This project aims to develop a writing assistant. It has been designed to check for spelling and grammatical errors, analyze sentiment, detect plagiarism, and translate text from one language to another. This tool, using Natural Language Processing (NLP), analyzes text and provides appropriate error-free recommendations.
Working as a writing assistant, this project assists users with their day-to-day activities, whether an informal letter to a friend, an important project report, or an online blog post. Social networks and community forums have become one of the most used platforms to communicate with people who may be from a different region speaking a foreign language. It consists of a massive amount of data where positive content from one’s point of view may not be the same for others. In such situations, a writing assistant may act as an extra set of eyes to catch common errors and improve writing.
Introduction
I. INTRODUCTION
Natural Language Processing (NLP) is often implemented while trying to categorize textual data. Sentimental analysis is the system that identifies and represents subjective emotions of textual data by categorizing them into different numbers or classes. As natural language is full of uncertainty, it is one of the toughest tasks in NLP. Written text and spoken language both provide a lot of information and are the most prevalent types of unstructured data. NLP can assist in the analysis of data and tasks such as sentiment analysis, cognitive assistant, and real-time language translation. Natural language processing-based writing companion systems have always included three features to help users improve their writing: spell check, grammar check, and style check. Spell checking ensures that the characters you write for the intended term adhere to the syntax rules of the language that you're typing in. Style checking ensures that the manner in which you express yourself is appropriate for the intended target audience. Grammar checking ensures that the checking tools can correct spellings, grammar, and propose better synonyms while also assisting in the delivery of content with greater clarity and engagement. They also aid in the readability of content, helping you to deliver your message in the most effective manner possible. In the last two decades, plagiarizing content has become much easier since all the information is readily available on the internet. Using the information without giving credit to the source is not just wrong on moral or ethical grounds but it may also cause economic loss to the original writer. NLP consists of modules that help check the similarity between texts. Using the plagiarism checking tool students, scholars or researchers can check the originality of their content.
II. REVIEW OF LITERATURE
NLTK was first introduced in the year 2001 by Steven Bird, Edward Loper, Ewan Klein as a Python-based set of libraries and tools for symbolic and statistical natural language processing (NLP) for the English language. Steven Bird and Edward Loper of the University of Pennsylvania's Department of Computer and Information Science created it. Graphical demos and sample data are included in NLTK. It comes with a cookbook and a book that describes the basic ideas behind the language processing jobs that the toolkit supports.

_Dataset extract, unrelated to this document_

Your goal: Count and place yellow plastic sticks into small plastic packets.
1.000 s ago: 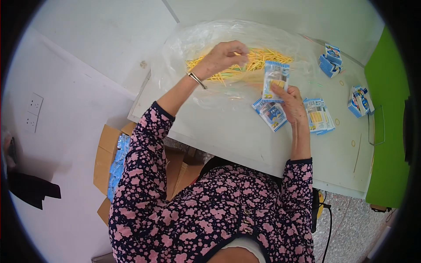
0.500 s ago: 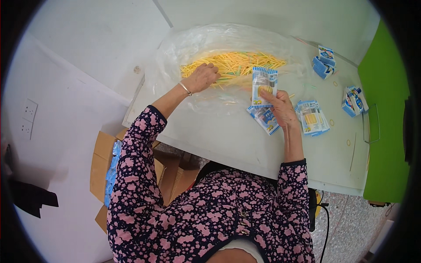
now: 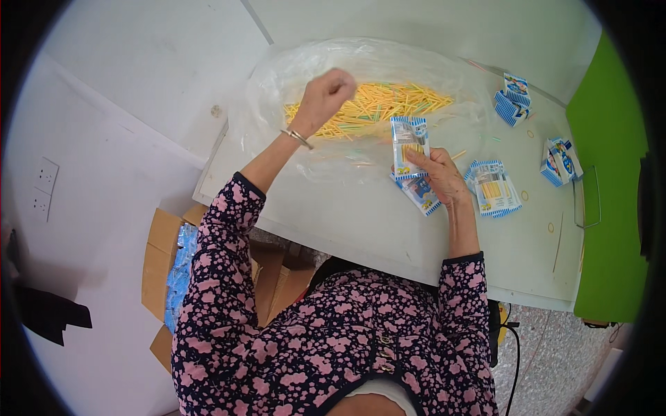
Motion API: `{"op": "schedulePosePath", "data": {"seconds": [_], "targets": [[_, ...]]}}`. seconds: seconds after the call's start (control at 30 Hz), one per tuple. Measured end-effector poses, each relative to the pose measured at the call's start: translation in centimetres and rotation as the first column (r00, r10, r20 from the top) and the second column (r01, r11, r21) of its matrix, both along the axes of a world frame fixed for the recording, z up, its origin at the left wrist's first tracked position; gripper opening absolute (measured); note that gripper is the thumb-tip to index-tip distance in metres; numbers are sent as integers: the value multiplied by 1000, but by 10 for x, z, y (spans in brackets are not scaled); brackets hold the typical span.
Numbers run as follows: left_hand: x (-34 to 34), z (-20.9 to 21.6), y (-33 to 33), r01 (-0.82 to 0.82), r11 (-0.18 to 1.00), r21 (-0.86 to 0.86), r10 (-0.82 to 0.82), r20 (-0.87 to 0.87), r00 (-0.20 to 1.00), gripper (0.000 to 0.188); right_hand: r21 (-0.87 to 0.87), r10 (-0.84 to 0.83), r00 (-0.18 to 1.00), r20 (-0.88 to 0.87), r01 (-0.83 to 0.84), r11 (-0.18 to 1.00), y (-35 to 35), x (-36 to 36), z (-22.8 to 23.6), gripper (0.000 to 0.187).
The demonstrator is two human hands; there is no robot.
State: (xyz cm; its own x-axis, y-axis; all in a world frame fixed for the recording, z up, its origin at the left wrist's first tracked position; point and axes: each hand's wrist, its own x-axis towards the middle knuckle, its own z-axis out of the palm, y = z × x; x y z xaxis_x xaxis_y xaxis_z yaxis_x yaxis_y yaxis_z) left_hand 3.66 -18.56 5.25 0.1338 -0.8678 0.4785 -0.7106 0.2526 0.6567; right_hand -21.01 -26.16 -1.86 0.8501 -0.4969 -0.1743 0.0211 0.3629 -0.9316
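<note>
My right hand (image 3: 446, 179) is closed on a small blue-and-white packet (image 3: 409, 147), thumb on its front, where a clear window shows yellow sticks. A second such packet (image 3: 421, 195) is partly hidden just below that hand. My left hand (image 3: 327, 100), with a bracelet at the wrist, is raised over the left part of a heap of thin sticks (image 3: 388, 102), mostly yellow with a few green. Its fingers are curled in and slightly blurred; anything inside them is hidden. The heap lies in a spread, clear plastic bag (image 3: 361, 52).
More packets (image 3: 494, 188) lie right of my right hand. Bundled packets (image 3: 512, 107) and another bundle (image 3: 560, 161) stand farther right, near a green panel (image 3: 610, 187). Rubber bands (image 3: 525, 196) are scattered on the white table (image 3: 333, 215). Left below sits a cardboard box (image 3: 158, 253) with blue packets.
My left hand has lifted off the heap of sticks, moving up and slightly right. My right hand has lowered the packet slightly and shifted it a little left.
</note>
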Motion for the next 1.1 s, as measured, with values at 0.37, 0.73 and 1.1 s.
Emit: {"op": "schedulePosePath", "data": {"seconds": [0.37, 0.73, 1.1], "targets": [[-65, 22, 7, 208, 978, -14, -165, -665, 729, 9, -62, 45, 997, -54, -49, 997, 7, 3, 2, 24], [-83, 6, 12, 315, 927, 205, -268, -224, 937, 18, -112, 18, 1000, 8, -17, 994, 3, -11, 14, 23], [-105, -37, 22, 187, 930, 316, -250, 171, 953, 22, -668, -481, 786, -388, 120, 734, -33, -116, 9, 23]]}}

NLTK was first introduced in the year 2001 by over 1800+ open source developers as a Python-based[majorly] set of libraries and tools. It may be used to compare files and generate file differences in a variety of formats, including HTML and context and unified diffs. For comparing directories and files, see the filecmp module.
DeepL Translator is a neural machine translation service launched in August 2017 by DeepL SE, a Cologne-based company. Major contributor for this repository during its development was Jaroslaw Kutylowski.
Streamlit is a San Francisco-based software company that provides an open-source platform for machine learning and data science teams to build Python-based data applications. The business was founded in 2018 by Adrien Treuille, Amanda Kelly, and Thiago Teixeira.
A method for detecting, underlining, and correcting grammatical errors in natural language text. It was designed by Prithiviraj Damodaran.
III. METHODOLOGY
Below figure shows the implementation or work flow of the process in the web application that is based on machine learning using python.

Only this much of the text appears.